Após 17 temporadas, o quarterback percebeu que o seu tempo tinha chegado ao fim. “É simplesmente a altura certa”, afirmou Rivers em janeiro de 2021. Despediu-se do futebol profissional, pendurou as chuteiras e seguiu em frente. Tornou-se treinador de liceu, começou a orientar jovens jogadores e aproveitou ao máximo o tempo com os seus dez filhos. Tudo indicava que Rivers estava satisfeito.
Pensava que tinha terminado com a NFL. Mas a NFL não tinha terminado com ele.
Quatro anos depois de anunciar a reforma, o telefone voltou a tocar. Mais uma vez, eram os Colts. A equipa estava na luta pelos play-offs, mas tinha perdido o seu quarterback titular. Precisavam de alguém experiente, confiante e capaz de lidar com momentos de grande pressão. Rivers preenchia todos os requisitos — e aceitou regressar.
No entanto, apesar dos seus esforços, os Colts acabaram por falhar o objetivo de chegar à fase final. Com Rivers, a equipa somou três derrotas em três jogos, embora ele tenha registado uma taxa de passes completos de 63% e um rating de 80.2. Após a eliminação dos play-offs, anunciou que iria regressar ao seu cargo de treinador de liceu. Ou assim pensava.
Mais uma vez, o apelo da NFL revelou-se mais forte do que o esperado. Rivers despertou o interesse de várias franquias à procura de liderança para as suas equipas técnicas. Apesar de não ter experiência como treinador universitário ou profissional, os Buffalo Bills entrevistaram-no para o cargo de treinador principal.
“Disseram-me que, mesmo que não seja contratado como treinador principal, os Bills gostariam de o ter na equipa técnica de alguma forma, por exemplo como treinador de QBs. Ele e o Josh Allen têm uma relação excelente e, no que toca a ler o jogo, poucos são melhores do que Rivers,” relatou Jarrett Bailey na X.
Allen, o atual MVP da Liga, elogiou Rivers quando este voltou a vestir a camisola dos Colts. “O regresso do Rivers é mesmo espetacular,” disse Allen em dezembro. “Não sabia o que esperar, sinceramente, quando ele voltou, mas é incrível. A forma como voltou ao relvado, a ler aquela defesa de forma brilhante e a criar jogadas para a sua equipa, foi inspirador de ver.”

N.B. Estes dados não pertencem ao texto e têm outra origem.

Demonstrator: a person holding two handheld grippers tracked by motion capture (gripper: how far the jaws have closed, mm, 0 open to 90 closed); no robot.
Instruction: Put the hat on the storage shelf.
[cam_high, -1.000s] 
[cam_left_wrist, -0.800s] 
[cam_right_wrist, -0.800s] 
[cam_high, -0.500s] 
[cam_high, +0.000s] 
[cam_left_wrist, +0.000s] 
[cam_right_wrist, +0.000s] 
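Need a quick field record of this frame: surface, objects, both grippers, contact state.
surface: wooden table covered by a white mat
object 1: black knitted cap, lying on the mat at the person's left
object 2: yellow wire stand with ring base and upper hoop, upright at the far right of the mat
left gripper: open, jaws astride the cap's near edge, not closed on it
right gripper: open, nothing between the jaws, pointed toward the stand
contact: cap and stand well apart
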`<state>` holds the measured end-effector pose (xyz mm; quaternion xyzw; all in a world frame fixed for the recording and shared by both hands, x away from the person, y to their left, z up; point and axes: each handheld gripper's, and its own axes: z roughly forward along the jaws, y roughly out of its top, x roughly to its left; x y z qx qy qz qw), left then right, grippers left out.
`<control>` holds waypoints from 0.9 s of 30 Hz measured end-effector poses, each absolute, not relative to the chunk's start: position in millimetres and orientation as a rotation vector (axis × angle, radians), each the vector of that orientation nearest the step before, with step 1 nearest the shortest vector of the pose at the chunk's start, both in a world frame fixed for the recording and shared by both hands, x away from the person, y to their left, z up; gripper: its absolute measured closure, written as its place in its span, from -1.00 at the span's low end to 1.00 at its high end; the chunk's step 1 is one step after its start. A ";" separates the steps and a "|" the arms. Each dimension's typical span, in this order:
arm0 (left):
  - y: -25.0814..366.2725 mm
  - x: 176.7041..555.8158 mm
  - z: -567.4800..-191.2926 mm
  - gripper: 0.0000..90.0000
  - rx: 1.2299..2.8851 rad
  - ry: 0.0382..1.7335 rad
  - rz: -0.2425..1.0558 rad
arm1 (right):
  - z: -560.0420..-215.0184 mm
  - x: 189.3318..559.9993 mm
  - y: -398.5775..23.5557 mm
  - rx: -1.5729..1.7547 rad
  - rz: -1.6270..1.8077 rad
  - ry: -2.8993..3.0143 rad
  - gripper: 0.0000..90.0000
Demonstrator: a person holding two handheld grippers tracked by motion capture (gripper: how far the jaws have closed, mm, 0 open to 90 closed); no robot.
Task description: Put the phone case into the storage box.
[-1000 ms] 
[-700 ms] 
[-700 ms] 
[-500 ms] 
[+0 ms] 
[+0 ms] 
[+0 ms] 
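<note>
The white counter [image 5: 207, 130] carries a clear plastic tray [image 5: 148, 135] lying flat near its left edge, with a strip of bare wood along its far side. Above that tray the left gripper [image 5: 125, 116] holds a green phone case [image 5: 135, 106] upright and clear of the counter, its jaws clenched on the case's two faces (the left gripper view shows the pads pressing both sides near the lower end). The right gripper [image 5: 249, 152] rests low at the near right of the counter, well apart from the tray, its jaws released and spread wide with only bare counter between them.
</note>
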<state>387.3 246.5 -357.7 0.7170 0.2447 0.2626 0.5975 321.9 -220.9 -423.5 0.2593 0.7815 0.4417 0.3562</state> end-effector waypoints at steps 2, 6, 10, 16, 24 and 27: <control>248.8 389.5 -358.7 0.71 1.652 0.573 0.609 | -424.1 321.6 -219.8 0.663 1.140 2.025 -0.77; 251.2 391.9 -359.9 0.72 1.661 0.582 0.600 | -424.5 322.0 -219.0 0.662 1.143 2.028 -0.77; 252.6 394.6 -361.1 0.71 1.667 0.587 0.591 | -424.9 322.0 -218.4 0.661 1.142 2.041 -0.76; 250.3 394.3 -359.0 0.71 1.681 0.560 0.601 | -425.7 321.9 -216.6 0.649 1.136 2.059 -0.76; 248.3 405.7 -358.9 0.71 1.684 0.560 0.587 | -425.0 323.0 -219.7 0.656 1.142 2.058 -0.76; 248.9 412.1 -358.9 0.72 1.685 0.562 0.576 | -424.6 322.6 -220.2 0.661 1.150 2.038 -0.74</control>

Parecia que as duas lendas do jogo se iriam entender na perfeição. Os Bills procuram desesperadamente novas ideias, energia e liderança, com Allen ainda à espera de chegar ao Super Bowl. Desde que chegou à equipa em 2018, Allen levou os Bills aos play-offs por seis vezes; infelizmente, Buffalo ainda não conseguiu conquistar o título da AFC. Para a direção dos Bills, Rivers poderia ser a peça que falta para mudar esse cenário.
“Acredito, com toda a humildade, que poderia treinar a este nível," afirmou Rivers. "Sei o suficiente sobre o jogo e sobre os jogadores, e do ponto de vista da liderança, camaradagem, tudo o que isso implica. Mas, mais uma vez, não é algo que esteja aqui a tentar ativamente.”
No entanto, dias após a entrevista, Rivers decidiu retirar-se da corrida ao cargo de treinador principal. Contudo, não esclareceu se estaria interessado em integrar a equipa técnica noutra função.
Não há dúvida de que Rivers conhece a fama como poucos e tem capacidade para liderar uma equipa. É um candidato interessante para treinador e já provou, repetidamente, que pertence à Liga. Por mais vezes que se afaste, a Liga parece sempre puxá-lo de volta. Talvez nunca tenha sido suposto sair.